Prompt: Pictures must be left out. Print the lines from the beginning of the material through the line holding "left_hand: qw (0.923", exactly and nothing else.

Source material:
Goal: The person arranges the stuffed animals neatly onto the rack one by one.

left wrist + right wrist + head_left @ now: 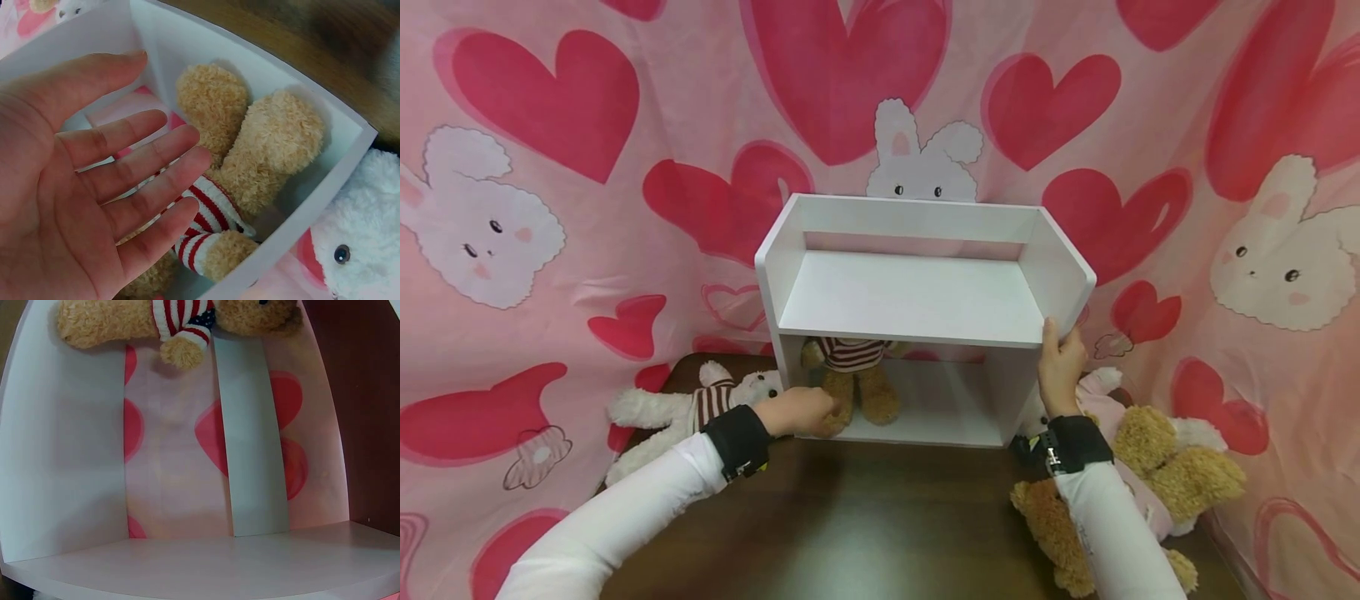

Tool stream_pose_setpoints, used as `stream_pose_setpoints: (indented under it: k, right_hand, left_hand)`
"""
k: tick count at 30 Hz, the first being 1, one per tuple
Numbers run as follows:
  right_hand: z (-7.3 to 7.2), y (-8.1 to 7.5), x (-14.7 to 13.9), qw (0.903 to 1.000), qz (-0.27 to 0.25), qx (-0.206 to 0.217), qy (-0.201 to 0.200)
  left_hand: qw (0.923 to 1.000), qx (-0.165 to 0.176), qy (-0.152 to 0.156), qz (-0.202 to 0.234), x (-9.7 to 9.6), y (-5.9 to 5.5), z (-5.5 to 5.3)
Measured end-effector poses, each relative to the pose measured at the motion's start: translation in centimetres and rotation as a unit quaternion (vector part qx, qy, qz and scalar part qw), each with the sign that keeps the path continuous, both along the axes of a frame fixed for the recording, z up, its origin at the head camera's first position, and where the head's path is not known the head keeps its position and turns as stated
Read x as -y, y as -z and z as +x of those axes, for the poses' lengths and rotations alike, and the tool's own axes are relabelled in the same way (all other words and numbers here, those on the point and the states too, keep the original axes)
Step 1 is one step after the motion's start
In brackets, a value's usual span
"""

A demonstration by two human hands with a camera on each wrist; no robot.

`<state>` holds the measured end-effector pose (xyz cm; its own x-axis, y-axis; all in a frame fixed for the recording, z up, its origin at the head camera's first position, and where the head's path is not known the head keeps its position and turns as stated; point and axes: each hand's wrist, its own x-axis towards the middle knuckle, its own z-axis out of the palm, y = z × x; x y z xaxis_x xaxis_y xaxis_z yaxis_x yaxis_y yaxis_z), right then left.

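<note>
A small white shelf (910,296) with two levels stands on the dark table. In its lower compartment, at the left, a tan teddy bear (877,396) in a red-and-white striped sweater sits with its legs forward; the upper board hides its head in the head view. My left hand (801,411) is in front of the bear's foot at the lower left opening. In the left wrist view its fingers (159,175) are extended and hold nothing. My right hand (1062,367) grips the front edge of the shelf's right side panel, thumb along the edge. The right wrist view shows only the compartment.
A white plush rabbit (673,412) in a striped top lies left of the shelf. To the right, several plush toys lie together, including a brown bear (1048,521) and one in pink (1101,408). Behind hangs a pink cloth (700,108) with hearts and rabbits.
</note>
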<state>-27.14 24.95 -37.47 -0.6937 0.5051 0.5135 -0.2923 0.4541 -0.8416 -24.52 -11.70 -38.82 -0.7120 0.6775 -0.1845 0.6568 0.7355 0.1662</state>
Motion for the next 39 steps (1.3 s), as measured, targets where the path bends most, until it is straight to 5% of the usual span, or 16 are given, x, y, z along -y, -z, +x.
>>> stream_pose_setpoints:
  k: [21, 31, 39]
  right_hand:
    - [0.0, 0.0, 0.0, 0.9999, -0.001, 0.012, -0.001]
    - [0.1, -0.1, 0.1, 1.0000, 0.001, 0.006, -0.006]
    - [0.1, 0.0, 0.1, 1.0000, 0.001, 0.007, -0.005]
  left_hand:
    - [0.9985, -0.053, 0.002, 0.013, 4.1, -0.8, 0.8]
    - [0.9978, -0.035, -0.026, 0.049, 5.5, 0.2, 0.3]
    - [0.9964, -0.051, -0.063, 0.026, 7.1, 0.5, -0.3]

Written answer:
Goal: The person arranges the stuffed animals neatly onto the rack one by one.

left wrist + right wrist + head_left @ now: 

Tool stream_pose_setpoints, used as `stream_pose_setpoints: (indented under it: k, right_hand, left_hand)`
"""
k: tick count at 30 Hz, the first being 1, one per tuple
Numbers run as follows:
  right_hand: z (-7.3 to 7.2), y (-8.1 to 7.5), x (-14.7 to 13.9), qw (0.903 to 1.000), qz (-0.27 to 0.25), qx (-0.206 to 0.217), qy (-0.201 to 0.200)
  left_hand: qw (0.923 to 1.000), qx (-0.165 to 0.176), qy (-0.152 to 0.156), qz (-0.202 to 0.234), x (-9.7 to 9.6), y (-5.9 to 5.5), z (-5.5 to 5.3)

The required output has been given in full.